Avoid setting CPU limits for Guaranteed pods #51135

vishh · 2017-08-22T18:25:56Z

The effect of CPU throttling is non obvious to users and throws them off when they try out kubernetes. It also complicates CPU capacity planning for pods. Pods that are carefully placed in Guaranteed QoS class are typically of higher priority than other pods, and these pods are expected to get the best performance. On the other hand, Burstable pods may have to be limited in certain environments to avoid tail latencies for Guaranteed pods.
I propose we avoid setting CPU limits on Guaranteed pods by default and continue to impose CPU limits on Burstable pods. We can provide a config option to ease the rollout in existing clusters. Users may need time to handle this transition, and some of them may choose to use the existing policies.

Closely related is static CPU pinning policies in kubelet which will naturally limit Guaranteed pods to specific cores if they request integral number of cores. This feature may be combined with turning off CPU limiting for Guaranteed pods. That said, having an ability to configure each of these feature independently will still be helpful.

@derekwaynecarr we have discussed this in the past, but AFAIK, an issue hasn't been filed thus far. @dchen1107 thoughts?

If there is a general agreement that this is the intended direction longer term, I can post a patch to make CPU limit policies configurable.

@kubernetes/sig-node-feature-requests

vishh · 2017-08-22T18:26:38Z

cc @thockin who had some thoughts on this feature.

davidopp · 2017-08-22T20:17:21Z

Can you explain a bit more about what "avoid setting CPU limits on Guaranteed pods by default" means? A user may set Limit, but depending what other pods are running on the node their pod gets scheduled to, they may or may not get more CPU than indicated by the Limit?

I guess I can see the argument for making this behavior configurable, but what granularity were you think of? Per (guaranteed) pod or per cluster? This might be something a cluster admin wants to set cluster-wide (though I guess they could use an admission controller to do that if it is specified per pod...)

BTW you mentioned that the current behavior thows users off. My naive assumption would be that someone sees the word "limit" and assumes that their pod will be "limited" to using that amount of CPU. So I think the current behavior is more intuitive than the alternative. That said I definitely see the argument for making it configurable.

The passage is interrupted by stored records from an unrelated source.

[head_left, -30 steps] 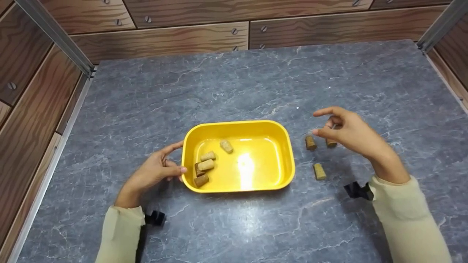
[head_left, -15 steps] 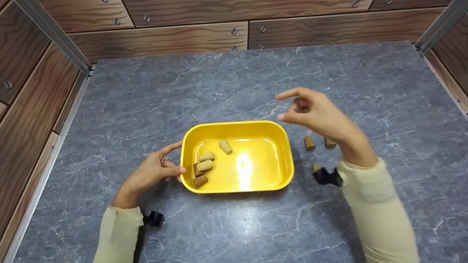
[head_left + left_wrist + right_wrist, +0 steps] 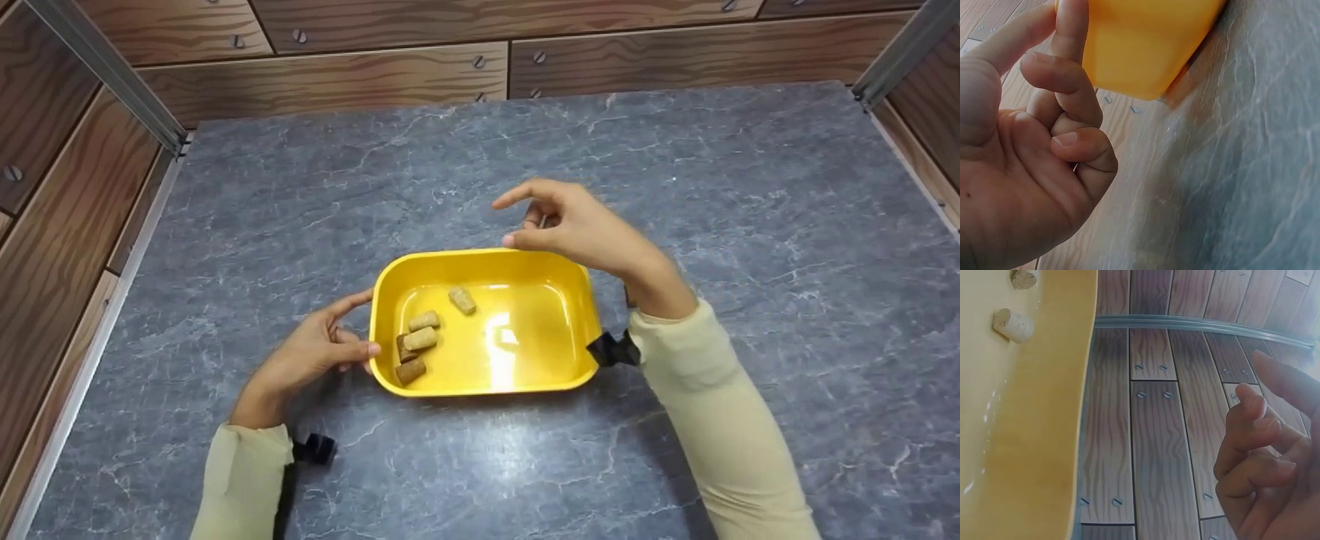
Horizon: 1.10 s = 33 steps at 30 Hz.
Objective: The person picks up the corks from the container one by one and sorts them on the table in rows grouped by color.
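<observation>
A yellow plastic tub (image 3: 480,382) stands in the middle of the table, several pale and brown corks lying in its left half. One pale cork (image 3: 462,301) lies apart from the brown cork (image 3: 410,371) and the rest. My left hand (image 3: 304,360) holds the tub's left end, thumb at the rim and index finger along the outer wall. Above the tub's far rim is my right hand (image 3: 577,225), index finger and thumb apart with nothing between them. In the right wrist view the right hand's (image 3: 1269,450) other fingers curl loosely.
Just right of the tub, the right wrist mostly hides a brown cork (image 3: 630,297) on the marbled grey table (image 3: 420,187). Wood-patterned walls (image 3: 322,82) border the table behind and at both sides. A black strap end (image 3: 613,349) hangs from the right sleeve.
My right hand has moved left, from above the loose corks to above the tub's far rim, its forearm now covering the corks on the right. The left hand stays at the tub.
</observation>
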### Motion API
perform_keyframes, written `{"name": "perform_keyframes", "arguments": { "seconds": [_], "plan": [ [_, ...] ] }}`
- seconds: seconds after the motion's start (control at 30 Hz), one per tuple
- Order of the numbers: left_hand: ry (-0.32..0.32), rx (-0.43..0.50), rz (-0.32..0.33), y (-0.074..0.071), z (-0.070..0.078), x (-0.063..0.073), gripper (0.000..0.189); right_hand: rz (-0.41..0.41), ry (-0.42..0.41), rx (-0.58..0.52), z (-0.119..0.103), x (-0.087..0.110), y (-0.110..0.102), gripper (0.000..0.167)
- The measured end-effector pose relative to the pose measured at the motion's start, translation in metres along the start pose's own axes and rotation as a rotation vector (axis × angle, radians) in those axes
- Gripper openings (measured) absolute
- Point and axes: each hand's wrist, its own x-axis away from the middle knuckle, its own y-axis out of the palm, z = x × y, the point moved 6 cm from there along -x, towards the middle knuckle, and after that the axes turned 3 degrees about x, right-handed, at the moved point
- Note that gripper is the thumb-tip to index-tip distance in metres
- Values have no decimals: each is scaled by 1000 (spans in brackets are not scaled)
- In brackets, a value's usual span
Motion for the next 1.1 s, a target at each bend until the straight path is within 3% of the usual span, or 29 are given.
{"name": "perform_keyframes", "arguments": {
  "seconds": [0.6,0.9,1.1],
  "plan": [
    [-21,-6,15,0,2,1,84,-227,-71,192,4,-33,54,42],
    [-8,1,14,0,1,0,86,-328,-31,381,18,-38,74,42],
    [0,-1,5,0,0,0,84,-374,2,416,27,-39,83,43]
  ]
}}
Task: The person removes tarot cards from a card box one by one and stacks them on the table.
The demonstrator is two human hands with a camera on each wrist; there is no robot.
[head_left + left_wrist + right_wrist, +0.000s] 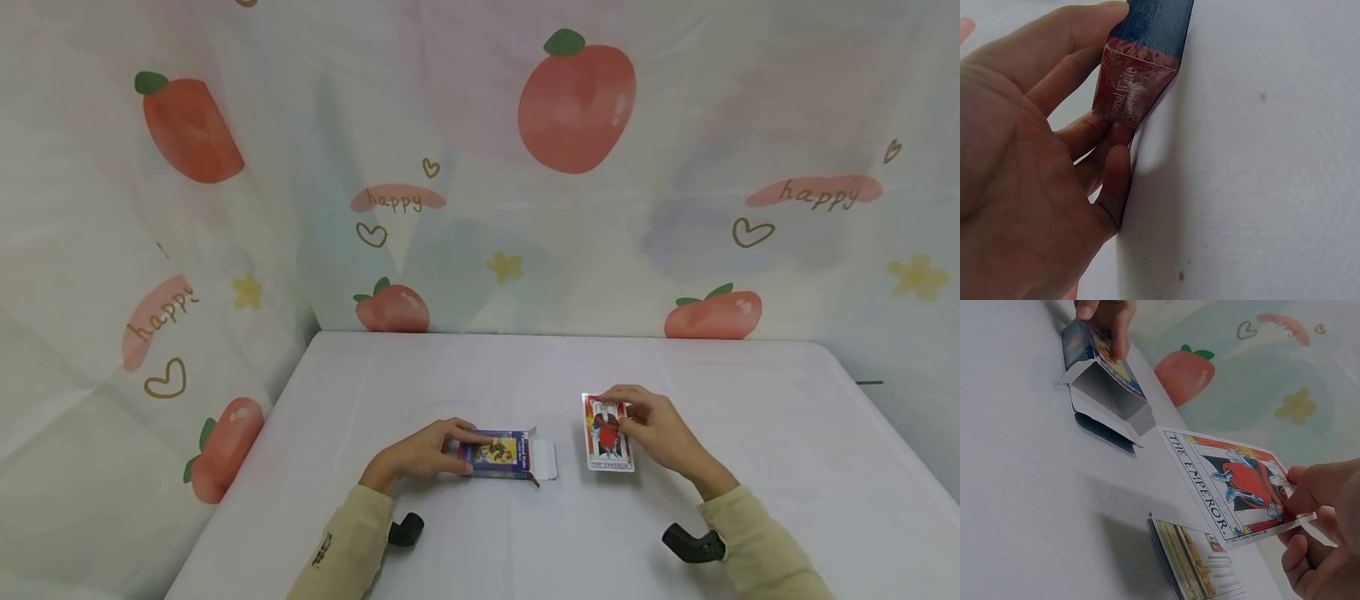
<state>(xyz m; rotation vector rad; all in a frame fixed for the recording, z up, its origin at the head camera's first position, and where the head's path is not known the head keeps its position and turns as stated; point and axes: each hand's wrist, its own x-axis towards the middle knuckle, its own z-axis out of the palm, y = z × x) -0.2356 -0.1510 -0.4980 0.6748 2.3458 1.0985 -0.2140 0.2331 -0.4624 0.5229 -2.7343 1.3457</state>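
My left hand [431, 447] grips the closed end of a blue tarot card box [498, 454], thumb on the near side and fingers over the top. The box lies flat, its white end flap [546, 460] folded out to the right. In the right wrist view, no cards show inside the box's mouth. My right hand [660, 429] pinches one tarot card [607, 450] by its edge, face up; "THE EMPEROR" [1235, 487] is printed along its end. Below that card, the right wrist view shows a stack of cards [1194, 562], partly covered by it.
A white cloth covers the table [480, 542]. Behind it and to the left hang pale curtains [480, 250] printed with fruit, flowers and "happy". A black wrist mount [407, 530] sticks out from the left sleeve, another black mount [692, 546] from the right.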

vishh · 2017-08-22T20:43:27Z

Can you explain a bit more about what "avoid setting CPU limits on Guaranteed pods by default" means? A user may set Limit, but depending what other pods are running on the node their pod gets scheduled to, they may or may not get more CPU than indicated by the Limit?

There will be no CPU Quota limits (throttling) applied to Guaranteed pods. Essentially, their CPU limits will be ignored.

I guess I can see the argument for making this behavior configurable, but what granularity were you think of? Per (guaranteed) pod or per cluster? This might be something a cluster admin wants to set cluster-wide (though I guess they could use an admission controller to do that if it is specified per pod...)

I think having a config per-node (or groups of nodes) may be better.

So I think the current behavior is more intuitive than the alternative. That said I definitely see the argument for making it configurable.

What users expect is that when they set the limit to 1 CPU, they can continue to use 1 CPU continuously and not more than that. In reality though with CPU Quota applied, in a slot of CPU scheduling time, a pod can use more than 1 CPU then get unscheduled and not get access to CPU for the rest of the slot. This means the spikes are penalized very heavily which is not what users expect. CPU Quota may be useful for scavenging pods like Bu and BE pods.

justinsb · 2017-09-30T18:26:40Z

So I hit this one rather hard. I was setting CPU request == CPU limits, so that we would be in guaranteed class for critical system pods, so that those pods would be less likely to be evicted. However, I observed that critical pods were being CPU throttled and that this was causing really bad behaviour in our cluster.

Looking at the manifests in cluster/, it seems that the recommended approach is:

Set CPU requests, don't set CPU limit (so we will be in burstable QoS)
Still OK to set memory limit == request if we want to protect against a memory leak - we will still be in burstable QoS.
Enable the ExperimentalCriticalPodAnnotation feature and set scheduler.alpha.kubernetes.io/critical-pod on the pods, along with a toleration - typically [{"key":"CriticalAddonsOnly", "operator":"Exists"}], but [{"operator":"Exists"}] for something that should run on every node e.g. a networking daemonset.
Ideally run the rescheduler, but this is not required because ExperimentalCriticalPodAnnotation should prevent eviction (despite being in burstable class)

Is that correct?

On the direct topic of this particular issue, if that's correct, I think it would be confusing to have the CPU limits not applied when limit == request. IMO the bigger problem is that a desire to get into guaranteed class nudged me to set CPU limits, and that a desire not to give up too much resources across the cluster caused me to set those limits too low.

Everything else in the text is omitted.